## REQUIREMENT
Your task is to write out the full listing once more, exactly.

#####

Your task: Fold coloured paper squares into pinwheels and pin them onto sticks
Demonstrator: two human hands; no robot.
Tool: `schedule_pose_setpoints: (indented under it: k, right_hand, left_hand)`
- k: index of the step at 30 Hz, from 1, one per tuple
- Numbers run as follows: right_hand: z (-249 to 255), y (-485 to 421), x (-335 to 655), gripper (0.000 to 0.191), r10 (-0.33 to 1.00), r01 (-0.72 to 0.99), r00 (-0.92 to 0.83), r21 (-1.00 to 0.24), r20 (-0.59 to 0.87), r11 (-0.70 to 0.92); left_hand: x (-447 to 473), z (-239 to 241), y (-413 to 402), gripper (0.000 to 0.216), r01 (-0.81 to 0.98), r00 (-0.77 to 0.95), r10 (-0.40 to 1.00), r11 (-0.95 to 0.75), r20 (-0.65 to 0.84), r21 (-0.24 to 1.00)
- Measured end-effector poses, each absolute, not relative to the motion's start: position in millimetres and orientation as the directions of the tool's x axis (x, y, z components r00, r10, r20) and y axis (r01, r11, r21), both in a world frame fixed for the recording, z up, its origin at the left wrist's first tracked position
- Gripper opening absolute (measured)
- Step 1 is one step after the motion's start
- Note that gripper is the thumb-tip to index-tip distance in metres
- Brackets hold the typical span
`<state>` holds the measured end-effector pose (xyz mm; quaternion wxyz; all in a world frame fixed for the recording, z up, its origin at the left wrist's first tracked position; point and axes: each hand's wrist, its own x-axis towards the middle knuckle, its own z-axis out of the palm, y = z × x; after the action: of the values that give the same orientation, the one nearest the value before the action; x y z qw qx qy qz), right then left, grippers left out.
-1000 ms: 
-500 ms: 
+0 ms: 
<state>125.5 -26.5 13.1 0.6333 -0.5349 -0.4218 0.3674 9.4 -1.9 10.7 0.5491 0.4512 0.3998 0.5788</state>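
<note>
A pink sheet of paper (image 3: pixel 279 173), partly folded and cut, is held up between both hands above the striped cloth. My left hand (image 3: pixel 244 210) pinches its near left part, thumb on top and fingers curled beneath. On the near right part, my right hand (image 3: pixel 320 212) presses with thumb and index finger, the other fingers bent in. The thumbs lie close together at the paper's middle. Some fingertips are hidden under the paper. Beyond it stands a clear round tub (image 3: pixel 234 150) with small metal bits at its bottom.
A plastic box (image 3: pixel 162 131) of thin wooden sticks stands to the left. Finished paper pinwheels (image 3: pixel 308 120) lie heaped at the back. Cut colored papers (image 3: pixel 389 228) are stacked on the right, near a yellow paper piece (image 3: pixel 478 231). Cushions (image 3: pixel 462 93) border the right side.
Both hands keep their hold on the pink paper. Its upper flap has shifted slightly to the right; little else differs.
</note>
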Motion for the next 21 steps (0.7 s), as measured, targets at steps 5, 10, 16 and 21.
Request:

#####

## TASK ANSWER
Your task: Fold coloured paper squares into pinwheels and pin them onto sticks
Demonstrator: two human hands; no robot.
Tool: `schedule_pose_setpoints: (indented under it: k, right_hand, left_hand)`
- k: index of the step at 30 Hz, from 1, one per tuple
- Numbers run as follows: right_hand: z (-249 to 255), y (-485 to 421), x (-335 to 655), gripper (0.000 to 0.191), r10 (-0.33 to 1.00), r01 (-0.72 to 0.99), r00 (-0.92 to 0.83), r21 (-1.00 to 0.24), r20 (-0.59 to 0.87), r11 (-0.70 to 0.92); left_hand: x (-447 to 473), z (-239 to 241), y (-413 to 402), gripper (0.000 to 0.216), r01 (-0.81 to 0.98), r00 (-0.77 to 0.95), r10 (-0.40 to 1.00), r11 (-0.95 to 0.75), r20 (-0.65 to 0.84), r21 (-0.24 to 1.00)
- Measured end-effector poses, each absolute, not relative to the motion's start: position in millimetres and orientation as the directions of the tool's x axis (x, y, z components r00, r10, r20) and y axis (r01, r11, r21), both in a world frame fixed for the recording, z up, its origin at the left wrist's first tracked position
- Gripper opening absolute (measured)
- Step 1 is one step after the motion's start
- Note that gripper is the thumb-tip to index-tip distance in metres
- Brackets hold the typical span
`<state>` holds the measured end-effector pose (xyz mm; quaternion wxyz; all in a world frame fixed for the recording, z up, its origin at the left wrist's first tracked position; point and axes: each hand's wrist, its own x-axis towards the middle knuckle, its own z-axis out of the palm, y = z × x; after the action: of the values that give the same orientation, the one nearest the value before the action; x y z qw qx qy qz), right then left, grippers left out.
-1000 ms: 
-500 ms: 
+0 ms: 
<state>125.5 -26.5 13.1 0.6333 -0.5349 -0.4218 0.3674 9.4 -1.9 10.7 0.5491 0.4512 0.3998 0.5788</state>
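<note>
A pink sheet of paper (image 3: pixel 279 173), partly folded and cut, is held up between both hands above the striped cloth. My left hand (image 3: pixel 244 210) pinches its near left part, thumb on top and fingers curled beneath. On the near right part, my right hand (image 3: pixel 320 212) presses with thumb and index finger, the other fingers bent in. The thumbs lie close together at the paper's middle. Some fingertips are hidden under the paper. Beyond it stands a clear round tub (image 3: pixel 234 150) with small metal bits at its bottom.
A plastic box (image 3: pixel 162 131) of thin wooden sticks stands to the left. Finished paper pinwheels (image 3: pixel 308 120) lie heaped at the back. Cut colored papers (image 3: pixel 389 228) are stacked on the right, near a yellow paper piece (image 3: pixel 478 231). Cushions (image 3: pixel 462 93) border the right side.
Both hands keep their hold on the pink paper. Its upper flap has shifted slightly to the right; little else differs.
</note>
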Motion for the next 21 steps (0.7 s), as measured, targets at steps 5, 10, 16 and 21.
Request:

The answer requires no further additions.